Sie sind liquide, Europa und die USA bieten keine attraktiven Anlagen – so strömt Kapital en masse nach Brasilien. 48 Prozent aller brasilianischen Firmen haben durch die starke Währung Einbußen zu verzeichnen, die Unternehmer warnen vor Desindustrialisierung. Finanzminister Guido Mantega verkündete deshalb, gegen den „Wechselkurskrieg und den unlauteren Wettbewerb“ in den Kampf zu ziehen.

Der lateinamerikanische Markt den Lateinamerikanern

Die Regierung visierte 1,65 als Wechselkurs an. Sie führte Kapitalverkehrskontrollen und Finanztransaktionssteuern ein, sie erhöhte die Zwangseinlagen, um Spekulanten abzuschrecken, sie schnürte ein Steuererleichterungspaket in Höhe von umgerechnet 11,9 Milliarden Franken für die heimische Wirtschaft. Brasilianische Banken müssen vorzugsweise einheimischen Firmen Kredite geben, die Regierung gibt bei Aufträgen brasilianischen Lieferanten den Vorzug – auch wenn sie bis zu einem Viertel teurer sind.

Hauptkonkurrent sind die Chinesen mit ihren Billigprodukten und dem unterbewerteten Yuan, aber auch die USA. Der „lateinamerikanische Markt den Lateinamerikanern“, lautet daher Mantegas protektionistisches Pendant zum „Buy America“ der USA. Gleichzeitig versucht Brasilien, China zur Aufwertung des Yuan zu drängen. Doch wirklich erfolgreich war die Strategie nicht.

Abwarten in der Krise

Deshalb lehnen Länder wie Mexiko, die ebenfalls mit einer wenngleich mäßigen Aufwertung kämpfen, derartige Maßnahmen von vorneherein ab. Kapitalverkehrskontrollen hätten noch nie Aufwertungen oder massive Devisenflucht verhindert, so Finanzminister Ernesto Cordero.
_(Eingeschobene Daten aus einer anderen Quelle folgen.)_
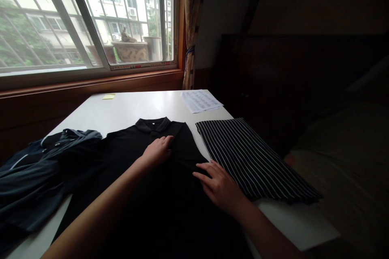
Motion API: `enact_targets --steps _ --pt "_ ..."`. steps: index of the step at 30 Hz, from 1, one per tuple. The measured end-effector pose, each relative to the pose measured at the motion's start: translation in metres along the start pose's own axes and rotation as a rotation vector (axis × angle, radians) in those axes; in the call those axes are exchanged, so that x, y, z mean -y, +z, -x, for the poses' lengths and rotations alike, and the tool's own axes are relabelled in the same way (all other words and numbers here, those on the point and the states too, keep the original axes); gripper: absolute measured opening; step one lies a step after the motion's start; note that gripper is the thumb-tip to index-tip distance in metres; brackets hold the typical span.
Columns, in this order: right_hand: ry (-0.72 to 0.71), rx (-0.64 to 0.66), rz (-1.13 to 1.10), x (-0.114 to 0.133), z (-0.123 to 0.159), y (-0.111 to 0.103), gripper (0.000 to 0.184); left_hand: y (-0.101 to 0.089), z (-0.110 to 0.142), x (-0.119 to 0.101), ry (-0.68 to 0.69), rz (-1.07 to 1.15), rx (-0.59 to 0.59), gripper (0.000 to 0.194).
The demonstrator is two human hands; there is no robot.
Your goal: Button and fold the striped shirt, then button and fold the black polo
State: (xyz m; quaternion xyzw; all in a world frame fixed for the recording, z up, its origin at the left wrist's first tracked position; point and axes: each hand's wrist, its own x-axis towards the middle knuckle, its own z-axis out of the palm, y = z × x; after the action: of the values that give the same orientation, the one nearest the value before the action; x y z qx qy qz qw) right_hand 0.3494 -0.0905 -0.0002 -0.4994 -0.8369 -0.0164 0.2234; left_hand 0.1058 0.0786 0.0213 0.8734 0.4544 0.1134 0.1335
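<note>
A black polo shirt (127, 141) lies spread over the white table, its collar at the far side. On its chest, just below and right of the collar, my left hand (157, 150) has its fingers curled together on the fabric, where a slight crease runs toward the shoulder. My right hand (220, 186) rests on the shirt's right-side sleeve with its fingers spread. Beside that hand lies a black-and-white striped garment (252, 158), laid flat. The shirt's lower part is very dark and hard to make out.
A crumpled dark blue garment (27, 182) covers the table's left side. Printed papers (201, 101) and a yellow sticky note (108, 96) lie at the far end of the white table (136, 103). Beyond stand a barred window (133, 12) and a tied curtain (191, 28).
</note>
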Motion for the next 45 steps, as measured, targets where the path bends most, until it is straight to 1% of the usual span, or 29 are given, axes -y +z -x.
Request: enact_targets --steps 2,4,8,10,13,16,20,24,28,33,45 --pt "-0.002 0.003 -0.003 0.000 0.000 0.000 0.045 0.003 -0.003 -0.007 0.036 -0.073 -0.044 0.060" --pt "-0.001 0.000 -0.004 0.000 0.000 0.000 0.045 0.008 -0.010 -0.016 0.104 -0.111 -0.061 0.056" --pt "0.004 0.002 0.000 0.001 0.000 -0.001 0.045 0.026 -0.032 -0.032 0.301 -0.164 -0.029 0.047" --pt "0.004 0.008 0.002 0.002 -0.001 -0.002 0.045 0.038 -0.043 -0.036 0.334 -0.184 -0.010 0.050" --pt "0.007 0.008 0.003 0.002 0.000 -0.002 0.045 0.054 -0.060 -0.035 0.299 -0.190 -0.008 0.056" --pt "0.012 0.003 0.001 0.003 0.000 -0.002 0.045 0.063 -0.077 -0.028 0.253 -0.195 -0.017 0.059" --pt "0.008 -0.013 -0.008 0.003 -0.001 -0.002 0.045 0.068 -0.098 -0.019 0.200 -0.199 -0.020 0.062" --pt "0.024 -0.026 -0.023 0.003 -0.002 -0.001 0.046 0.070 -0.110 -0.013 0.170 -0.200 -0.027 0.063" --pt "0.028 -0.024 -0.021 0.003 -0.002 0.000 0.038 0.072 -0.113 -0.012 0.163 -0.197 -0.034 0.064" --pt "0.076 -0.022 -0.002 0.005 -0.003 0.002 0.036 0.073 -0.112 -0.011 0.159 -0.192 -0.047 0.064" --pt "0.127 0.073 0.060 0.005 -0.002 0.004 0.045 0.074 -0.111 -0.011 0.160 -0.185 -0.064 0.065"
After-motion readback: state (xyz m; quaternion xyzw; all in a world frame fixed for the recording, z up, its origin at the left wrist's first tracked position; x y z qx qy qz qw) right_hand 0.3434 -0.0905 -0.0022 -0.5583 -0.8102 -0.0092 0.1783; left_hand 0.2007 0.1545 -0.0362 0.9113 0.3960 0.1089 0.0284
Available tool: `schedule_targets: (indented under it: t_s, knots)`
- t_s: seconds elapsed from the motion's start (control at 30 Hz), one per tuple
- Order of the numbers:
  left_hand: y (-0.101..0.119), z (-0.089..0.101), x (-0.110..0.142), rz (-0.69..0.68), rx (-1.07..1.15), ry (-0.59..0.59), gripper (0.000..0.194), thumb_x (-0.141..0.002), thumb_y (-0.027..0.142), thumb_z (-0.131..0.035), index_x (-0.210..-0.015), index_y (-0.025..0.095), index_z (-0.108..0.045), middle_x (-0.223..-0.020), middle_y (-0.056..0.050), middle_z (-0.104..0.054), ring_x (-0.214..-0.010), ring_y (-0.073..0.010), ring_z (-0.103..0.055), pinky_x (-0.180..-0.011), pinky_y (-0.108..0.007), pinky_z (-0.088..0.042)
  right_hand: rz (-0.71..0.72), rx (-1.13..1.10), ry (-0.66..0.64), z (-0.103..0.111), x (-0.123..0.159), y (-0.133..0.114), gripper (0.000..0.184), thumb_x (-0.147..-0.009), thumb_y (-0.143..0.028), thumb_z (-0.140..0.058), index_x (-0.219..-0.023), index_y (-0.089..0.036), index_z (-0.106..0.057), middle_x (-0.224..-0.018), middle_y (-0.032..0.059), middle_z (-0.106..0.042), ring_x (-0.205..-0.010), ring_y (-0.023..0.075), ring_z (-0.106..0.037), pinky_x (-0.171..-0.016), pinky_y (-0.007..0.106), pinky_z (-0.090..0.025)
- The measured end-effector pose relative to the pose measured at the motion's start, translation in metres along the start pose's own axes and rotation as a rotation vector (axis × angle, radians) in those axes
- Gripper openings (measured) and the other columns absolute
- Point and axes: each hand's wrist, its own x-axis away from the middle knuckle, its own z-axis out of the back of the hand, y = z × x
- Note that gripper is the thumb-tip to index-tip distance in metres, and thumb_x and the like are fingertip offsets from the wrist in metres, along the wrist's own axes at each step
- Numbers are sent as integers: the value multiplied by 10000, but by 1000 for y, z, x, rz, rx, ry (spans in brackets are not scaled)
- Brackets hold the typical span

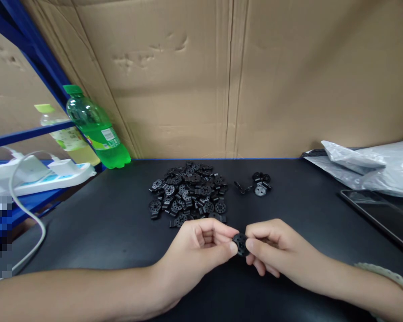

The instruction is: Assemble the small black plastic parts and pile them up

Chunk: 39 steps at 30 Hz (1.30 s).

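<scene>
Between my two hands is a small round black plastic part (pixel 241 244) with holes in its face. My left hand (pixel 204 248) pinches its left edge between thumb and fingers. On the opposite edge, my right hand (pixel 272 246) grips it with thumb and forefinger, the other fingers curled below. Just beyond my left hand lies a heap of similar black parts (pixel 191 192), round perforated discs with clip-like tabs. A smaller group of black parts (pixel 260 190) sits apart to the right of the heap, one showing a paler grey face.
On the left, a green soda bottle (pixel 102 134) and a paler drink bottle (pixel 69 138) lean by a blue frame, near a white power strip (pixel 63 176) with a cable. At right lie plastic bags (pixel 372 165) and a dark tablet-like device (pixel 383 214). Cardboard (pixel 174 80) walls the back.
</scene>
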Motion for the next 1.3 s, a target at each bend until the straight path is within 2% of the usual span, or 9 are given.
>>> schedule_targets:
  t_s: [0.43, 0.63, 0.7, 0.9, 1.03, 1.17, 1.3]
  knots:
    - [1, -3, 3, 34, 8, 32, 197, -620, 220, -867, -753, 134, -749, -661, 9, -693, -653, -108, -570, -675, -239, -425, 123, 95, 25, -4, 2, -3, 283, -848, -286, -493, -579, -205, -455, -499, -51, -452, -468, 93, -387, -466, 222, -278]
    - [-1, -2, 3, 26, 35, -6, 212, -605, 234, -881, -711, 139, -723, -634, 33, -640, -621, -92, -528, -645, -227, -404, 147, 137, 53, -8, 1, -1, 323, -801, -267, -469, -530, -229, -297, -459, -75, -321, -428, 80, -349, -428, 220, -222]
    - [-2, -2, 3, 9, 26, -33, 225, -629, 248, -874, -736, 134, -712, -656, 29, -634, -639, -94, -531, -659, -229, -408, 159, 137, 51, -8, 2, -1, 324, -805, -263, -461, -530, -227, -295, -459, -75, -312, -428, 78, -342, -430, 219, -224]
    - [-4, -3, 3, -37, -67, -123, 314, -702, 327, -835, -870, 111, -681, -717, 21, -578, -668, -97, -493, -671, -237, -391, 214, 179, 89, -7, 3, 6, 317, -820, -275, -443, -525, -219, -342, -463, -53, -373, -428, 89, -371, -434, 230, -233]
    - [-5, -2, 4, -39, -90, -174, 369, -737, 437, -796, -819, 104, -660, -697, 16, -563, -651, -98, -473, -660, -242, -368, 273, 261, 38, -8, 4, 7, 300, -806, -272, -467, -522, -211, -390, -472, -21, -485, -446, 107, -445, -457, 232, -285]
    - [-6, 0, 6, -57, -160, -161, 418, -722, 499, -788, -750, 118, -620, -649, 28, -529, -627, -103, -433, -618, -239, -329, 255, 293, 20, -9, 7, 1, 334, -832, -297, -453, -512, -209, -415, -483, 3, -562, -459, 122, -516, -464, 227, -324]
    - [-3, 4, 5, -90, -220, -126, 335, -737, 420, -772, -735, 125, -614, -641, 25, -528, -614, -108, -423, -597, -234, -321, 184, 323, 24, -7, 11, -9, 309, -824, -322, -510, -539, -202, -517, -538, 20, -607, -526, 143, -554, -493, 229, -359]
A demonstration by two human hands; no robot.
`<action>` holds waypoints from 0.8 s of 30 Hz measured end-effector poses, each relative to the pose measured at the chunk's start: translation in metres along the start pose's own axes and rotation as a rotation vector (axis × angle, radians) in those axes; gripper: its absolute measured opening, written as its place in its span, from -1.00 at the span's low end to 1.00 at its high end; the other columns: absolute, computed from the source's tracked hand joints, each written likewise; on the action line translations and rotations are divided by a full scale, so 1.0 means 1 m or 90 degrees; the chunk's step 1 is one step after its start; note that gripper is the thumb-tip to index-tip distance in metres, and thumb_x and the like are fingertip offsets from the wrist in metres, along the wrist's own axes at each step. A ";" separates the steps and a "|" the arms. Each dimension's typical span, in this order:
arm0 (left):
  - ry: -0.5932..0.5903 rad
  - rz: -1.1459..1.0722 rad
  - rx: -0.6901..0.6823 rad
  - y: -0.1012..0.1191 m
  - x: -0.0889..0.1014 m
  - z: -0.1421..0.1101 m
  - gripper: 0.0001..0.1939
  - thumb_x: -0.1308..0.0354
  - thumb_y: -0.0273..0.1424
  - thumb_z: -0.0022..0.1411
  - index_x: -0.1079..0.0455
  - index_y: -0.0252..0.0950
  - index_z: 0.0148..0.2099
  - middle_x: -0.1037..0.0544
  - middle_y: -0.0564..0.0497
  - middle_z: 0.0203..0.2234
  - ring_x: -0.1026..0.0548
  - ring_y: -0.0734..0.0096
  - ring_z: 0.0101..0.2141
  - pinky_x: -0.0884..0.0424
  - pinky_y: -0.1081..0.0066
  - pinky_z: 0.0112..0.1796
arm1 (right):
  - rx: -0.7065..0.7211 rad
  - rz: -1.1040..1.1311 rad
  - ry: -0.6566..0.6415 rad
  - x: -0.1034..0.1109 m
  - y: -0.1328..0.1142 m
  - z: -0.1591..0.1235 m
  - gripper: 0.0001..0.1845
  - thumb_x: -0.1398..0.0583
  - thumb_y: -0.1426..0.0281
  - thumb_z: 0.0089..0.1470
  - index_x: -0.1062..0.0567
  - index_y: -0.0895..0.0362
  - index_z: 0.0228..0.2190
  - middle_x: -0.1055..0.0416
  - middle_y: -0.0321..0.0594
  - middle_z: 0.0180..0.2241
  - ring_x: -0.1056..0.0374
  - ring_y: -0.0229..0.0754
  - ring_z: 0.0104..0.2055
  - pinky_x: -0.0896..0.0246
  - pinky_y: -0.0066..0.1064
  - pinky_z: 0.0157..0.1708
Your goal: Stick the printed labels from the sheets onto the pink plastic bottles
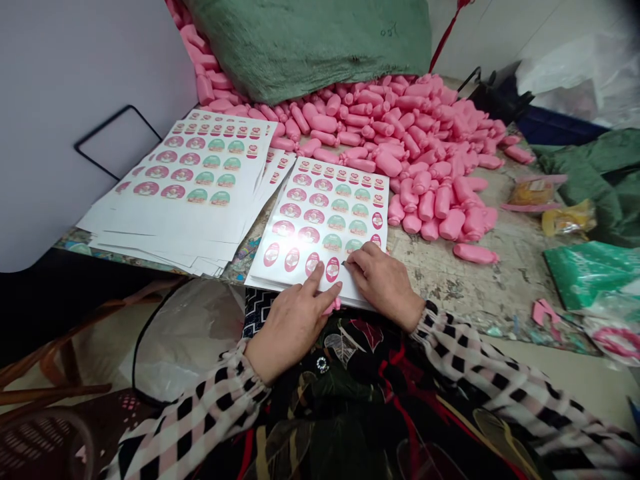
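Note:
My left hand [295, 323] rests at the near edge of a sticker sheet [325, 200], its index finger and thumb stretched over the bottom row of oval pink labels. Beneath that hand peeks a small part of a pink bottle [332, 307], the rest hidden by the palm and fingers. My right hand [383, 280] lies on the sheet's lower right corner with fingertips pinched together beside the last oval label [333, 269]. A tiny dark tip shows at those fingertips, too small to name. Pink and green labels cover most of the sheet.
Left of the sheet lies a spread stack of more label sheets [170, 200]. A large heap of pink bottles [400, 133] fills the back, with a green sack [320, 47] over it. Small bagged items [535, 192] and a green plastic package [590, 270] lie at right.

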State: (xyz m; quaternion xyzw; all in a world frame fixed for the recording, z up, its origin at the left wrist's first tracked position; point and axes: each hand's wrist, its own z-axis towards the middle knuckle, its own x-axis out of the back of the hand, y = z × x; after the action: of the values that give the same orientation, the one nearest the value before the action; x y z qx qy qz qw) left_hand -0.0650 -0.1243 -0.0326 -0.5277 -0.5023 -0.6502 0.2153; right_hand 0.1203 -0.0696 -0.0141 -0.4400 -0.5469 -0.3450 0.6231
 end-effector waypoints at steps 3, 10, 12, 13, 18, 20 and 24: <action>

Und auch Brasiliens Präsidentin Dilma Rousseff wolle nun abwarten, berichtete Reuters unter Berufung auf Regierungskreise. Mit einem Wechselkurs von 1,60 könne sie leben. Vielleicht hilft ihr die Krise - weil viele Analysten die Wachstumsaussichten Brasiliens nach unten korrigierten (vier Prozent für 2011) und die Zinsen nicht weiter steigen dürften, ziehen nervöse Anleger und Spekulanten ihr Kapital ab.